AVAILABLE DATA
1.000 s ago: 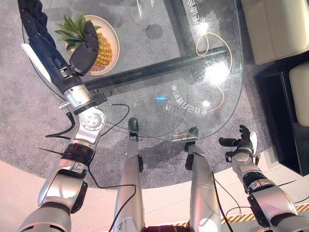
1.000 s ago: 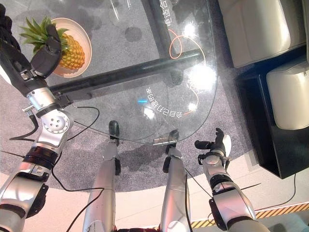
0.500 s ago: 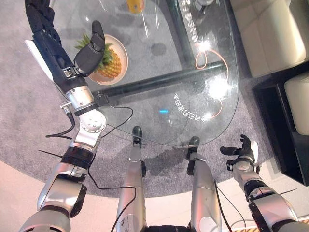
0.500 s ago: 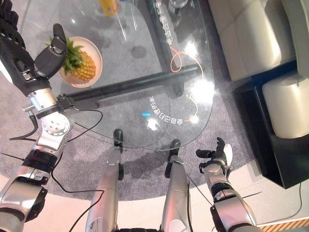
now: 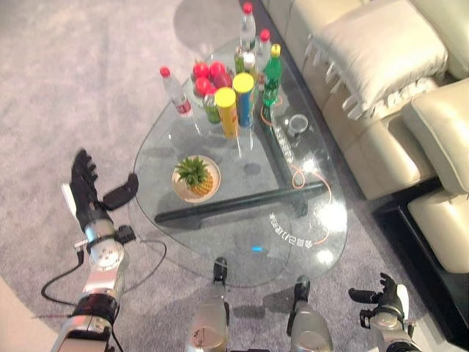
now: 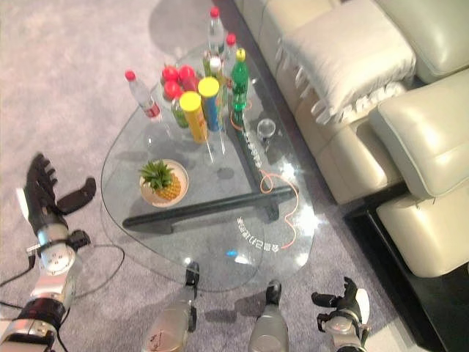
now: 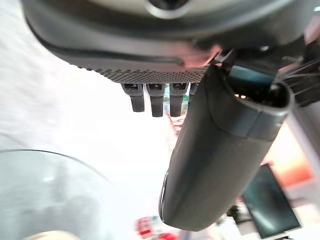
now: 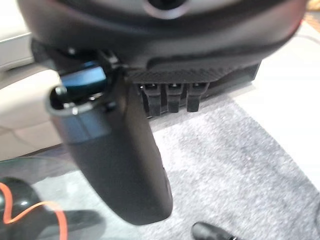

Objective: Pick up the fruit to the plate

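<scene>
The pineapple (image 5: pixel 199 177) is seen lying on the plate (image 5: pixel 180 190) on the glass bench (image 5: pixel 242 235). The left hand (image 5: pixel 86 192) is held off the bench's left edge, fingers (image 5: pixel 82 167) spread (nothing gripped). The right hand (image 5: pixel 384 303) is held low, fingers relaxed.

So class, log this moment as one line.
pineapple on plate | left hand open, off table | right hand open, idle
</scene>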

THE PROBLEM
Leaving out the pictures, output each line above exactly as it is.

SOLUTION TO THIS TASK
1.000 s ago: 
1.000 s ago: 
0.500 s ago: 
0.500 s ago: 
now: 
now: 
now: 
now: 

Objective: Pick up the fruit to the plate

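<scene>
The pineapple (image 5: pixel 199 177) is seen lying on the plate (image 5: pixel 180 190) on the glass bench (image 5: pixel 242 235). The left hand (image 5: pixel 86 192) is held off the bench's left edge, fingers (image 5: pixel 82 167) spread (nothing gripped). The right hand (image 5: pixel 384 303) is held low, fingers relaxed.

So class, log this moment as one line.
pineapple on plate | left hand open, off table | right hand open, idle
</scene>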

The exercise was answered in full.